With Miss Mary Mack’s help, Carmen discovered Charlotte’s Web, “and it changed my life forever.”
But the book also broke the little girl’s heart.
“The best books break our hearts,” Miss Mary Mack explained. She then introduced young Carmen to Anne of Green Gables.
“That’s what librarians do, the good ones,” Carmen said. “They don’t choose any book. They know the child.”
Listen to our podcast episode with Carmen Agra Deedy:
“That ‘heartprint’ book”
As we celebrate the role of librarians, we remember that there are countless stories like Carmen’s—including stories that other authors and educators on the podcast have told us.
Former teacher and librarian John Schumacher, a.k.a. “Mr. Schu,” echoed Carmen’s observations about the right book for the right child. “When I think about recommending books to kids, I want to know about them,” he told us. “I want to know about their reading lives.”
Mr. Schu is now the Ambassador of School Libraries for Scholastic Book Fairs. “I want to know about that book where kids felt as though they could not put the book down,” he said with the passion of a true librarian. “That [is the] ‘heartprint’ book, the book that’s going to stay with you forever. One of my goals is to help students find their own ‘heartprint’ books.”
Listen to our podcast episode with Mr. Schu:
When Kelly Yang was a small child, she and her parents left China for America and the promise of a better life. Kelly did not speak a word of English. Her parents were “so busy trying to put food on the table,” she recalled, “that they didn’t even have time to ask me what my homework was.”
Still, the award-winning author of Front Desk would become so accomplished that Harvard Law School admitted her when she was 17. “I was really blessed to have amazing teachers and librarians who saw something in me that no one else—even my parents—saw,” she said. “Literally, they changed my life.”
Listen to our podcast episode with Kelly Yang:
“A wealth of knowledge”
Everyone who knows the value of helping children develop a love of reading knows the value of librarians. Yet school libraries and public libraries across the country are under siege, often the first victims of budget cuts.
“That’s so short-sighted, particularly in communities that are book deserts already,” observed educator Donalyn Miller. “That has profound consequences on children in poverty and English language learners. They’re the groups of children that seem to take the biggest hit when we take the librarian out of the school.”
Donalyn is an award-winning author and teacher from Texas, as well as Scholastic Book Fairs’ Ambassador of Independent Reading Advocacy. She visited the podcast last fall with co-author Colby Sharp, a third-grade teacher and co-founder of the online community Nerdy Book Club, to talk about Game Changer! Book Access for All Kids, their powerful manifesto for literacy.

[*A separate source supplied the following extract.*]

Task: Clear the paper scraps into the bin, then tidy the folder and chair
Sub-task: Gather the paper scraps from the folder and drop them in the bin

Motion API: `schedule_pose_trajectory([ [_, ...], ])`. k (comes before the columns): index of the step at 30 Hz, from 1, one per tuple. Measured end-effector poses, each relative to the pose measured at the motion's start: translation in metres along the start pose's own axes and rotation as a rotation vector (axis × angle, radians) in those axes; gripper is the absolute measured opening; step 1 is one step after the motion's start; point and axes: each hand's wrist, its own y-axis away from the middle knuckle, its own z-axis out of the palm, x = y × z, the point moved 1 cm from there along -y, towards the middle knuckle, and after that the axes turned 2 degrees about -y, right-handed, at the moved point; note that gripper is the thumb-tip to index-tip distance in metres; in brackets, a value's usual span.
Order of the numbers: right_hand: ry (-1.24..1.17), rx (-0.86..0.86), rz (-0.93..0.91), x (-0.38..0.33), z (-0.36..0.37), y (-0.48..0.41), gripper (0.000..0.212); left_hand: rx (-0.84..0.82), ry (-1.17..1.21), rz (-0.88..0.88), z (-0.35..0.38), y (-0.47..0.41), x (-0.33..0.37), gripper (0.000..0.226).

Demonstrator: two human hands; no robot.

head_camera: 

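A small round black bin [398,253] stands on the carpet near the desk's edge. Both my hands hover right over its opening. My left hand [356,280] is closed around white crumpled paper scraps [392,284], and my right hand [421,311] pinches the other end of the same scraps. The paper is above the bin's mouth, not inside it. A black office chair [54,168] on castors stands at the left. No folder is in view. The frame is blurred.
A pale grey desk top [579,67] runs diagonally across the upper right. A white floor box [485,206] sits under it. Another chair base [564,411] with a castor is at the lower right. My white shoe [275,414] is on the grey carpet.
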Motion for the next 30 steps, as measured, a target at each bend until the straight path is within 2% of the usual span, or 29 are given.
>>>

Librarians, Donalyn added, “are a wealth of knowledge—not just about books but about so much in regards to information. And that is a loss for the teachers in the school, to not have access to that expert.”
Listen to our podcast episode with Donalyn Miller and Colby Sharp:
Powerhouse author James Patterson could not agree more. Over the past five years, he has teamed up with Scholastic Book Clubs, pledging millions of dollars to save school and classroom libraries. (Teachers can enter this year's Giveaway for Classroom Libraries here!)
“People don’t understand how important libraries are,” Patterson told us. “If I go in front of a big group of librarians or teachers, I’ll say: ‘I’m here to remind you . . . that you’re saving lives.’”
Listen to our episode with James Patterson:
If we care about saving lives, then we should take a cue from the rooster. “Kee-kee-ree-KEE!” Spread the word: Librarians and libraries matter.